同時進行
「それから、子供の面倒を見ている女性の話だが、教会の人間が彼女を迎えにいくのが、今日からちょうど一週間後なんだそうだ」
「一週間後?」
「王都にある教会から、あの村へ迎えが行く」
殿下は右手を挙げると、天井を見て言った。
「キヌア、いるか?」
「はい、ここに」
「今から一週間、少女がいる村を他の騎士達と一緒に見張っててくれ」
「御意」
「何かあれば報告を」
「御意」
キヌアが去ると、フィリップが口を開いた。
「殿下、それでは護衛が……」
「構わない。城には近衛騎士がいるし、私にはレイラがいる」
殿下の言葉に、自分がもともと護衛で殿下の傍にいたことを思い出した私は慌てて言った。

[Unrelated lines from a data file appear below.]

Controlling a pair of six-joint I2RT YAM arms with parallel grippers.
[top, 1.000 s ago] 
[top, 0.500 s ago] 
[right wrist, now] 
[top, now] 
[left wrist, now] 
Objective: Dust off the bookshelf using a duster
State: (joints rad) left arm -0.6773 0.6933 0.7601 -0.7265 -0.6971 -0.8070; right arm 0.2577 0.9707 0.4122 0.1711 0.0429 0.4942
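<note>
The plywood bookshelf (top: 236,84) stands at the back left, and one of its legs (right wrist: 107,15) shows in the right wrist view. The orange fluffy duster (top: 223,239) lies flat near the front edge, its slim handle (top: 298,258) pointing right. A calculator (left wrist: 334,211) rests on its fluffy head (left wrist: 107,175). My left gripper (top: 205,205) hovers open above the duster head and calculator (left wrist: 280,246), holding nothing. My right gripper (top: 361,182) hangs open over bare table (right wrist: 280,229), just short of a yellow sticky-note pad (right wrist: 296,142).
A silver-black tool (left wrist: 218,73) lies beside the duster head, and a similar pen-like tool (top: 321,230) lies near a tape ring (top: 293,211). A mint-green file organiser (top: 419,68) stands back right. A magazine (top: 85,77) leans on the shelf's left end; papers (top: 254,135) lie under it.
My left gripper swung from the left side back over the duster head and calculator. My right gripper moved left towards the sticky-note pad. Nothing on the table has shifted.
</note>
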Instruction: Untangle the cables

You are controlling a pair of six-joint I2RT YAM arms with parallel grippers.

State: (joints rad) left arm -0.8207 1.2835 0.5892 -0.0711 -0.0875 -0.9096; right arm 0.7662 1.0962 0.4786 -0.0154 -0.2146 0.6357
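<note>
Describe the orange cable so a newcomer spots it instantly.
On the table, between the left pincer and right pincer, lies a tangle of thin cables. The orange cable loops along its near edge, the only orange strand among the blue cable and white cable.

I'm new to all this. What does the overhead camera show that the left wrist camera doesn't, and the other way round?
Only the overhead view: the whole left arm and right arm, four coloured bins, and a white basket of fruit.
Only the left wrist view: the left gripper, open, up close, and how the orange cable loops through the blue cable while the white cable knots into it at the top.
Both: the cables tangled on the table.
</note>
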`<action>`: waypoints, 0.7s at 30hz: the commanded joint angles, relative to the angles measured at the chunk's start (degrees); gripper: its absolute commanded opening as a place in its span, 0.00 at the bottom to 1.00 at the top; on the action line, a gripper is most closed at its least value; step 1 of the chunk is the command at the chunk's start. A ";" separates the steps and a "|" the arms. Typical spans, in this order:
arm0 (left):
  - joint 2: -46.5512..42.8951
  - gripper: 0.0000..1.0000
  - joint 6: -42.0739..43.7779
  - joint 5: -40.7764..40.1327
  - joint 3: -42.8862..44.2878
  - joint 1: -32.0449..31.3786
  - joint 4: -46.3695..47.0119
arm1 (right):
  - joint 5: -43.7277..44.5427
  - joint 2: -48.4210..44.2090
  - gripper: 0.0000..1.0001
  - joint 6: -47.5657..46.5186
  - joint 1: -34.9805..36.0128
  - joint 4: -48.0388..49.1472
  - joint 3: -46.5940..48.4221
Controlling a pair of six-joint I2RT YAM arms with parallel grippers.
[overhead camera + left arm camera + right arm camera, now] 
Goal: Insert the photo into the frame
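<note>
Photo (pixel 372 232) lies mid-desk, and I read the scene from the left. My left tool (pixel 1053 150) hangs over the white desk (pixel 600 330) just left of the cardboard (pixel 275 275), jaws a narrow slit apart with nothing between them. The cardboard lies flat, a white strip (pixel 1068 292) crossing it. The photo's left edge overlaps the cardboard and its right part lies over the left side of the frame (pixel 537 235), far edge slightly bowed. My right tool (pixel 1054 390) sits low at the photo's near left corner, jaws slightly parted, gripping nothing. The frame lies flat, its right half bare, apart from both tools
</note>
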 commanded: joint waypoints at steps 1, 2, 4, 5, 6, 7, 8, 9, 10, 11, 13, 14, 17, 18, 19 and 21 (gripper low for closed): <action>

「はい。私は、もともと殿下の護衛として城に参りましたので、大丈夫です」
「え?」
「そうだったんですか?」
フィリップの意外そうな顔に、そう言えば病気を治すためだったかなと思った私は、言い直した。
「間違えました。護衛兼治癒師だったと思います」
「……」
「……」
「レイラ、レイラは私の何?」
「何って……」
(え? 待って。こういう時、何て言うのが正解なの?)
殿下の笑顔に、答えを間違えてはいけないと思った私だったが、気がつけば正直に答えていた。
「婚約者です」
「そうだね」
殿下が私を見つめながら微笑んでいるところへ、リトッシュは咳ばらいをして言った。
「それで? 私は何をすれば……」
「リトッシュは、オリバ先生のサポートをお願いしたい。オリバ先生は、ご自身が理事長の影響を受けていたことを自覚している数少ない味方だ。もし、彼女の周りで不審な動きがあれば、すぐに報告して欲しい」
「承知しました」
「他に、何かあるかな? なければ解散して、夏休みが始まる前にもう一度、ここへ集まろう――それでは、それぞれの健闘を祈る」
私達は解散すると、それぞれの役割を果たすために、目的の場所へ向かったのだった。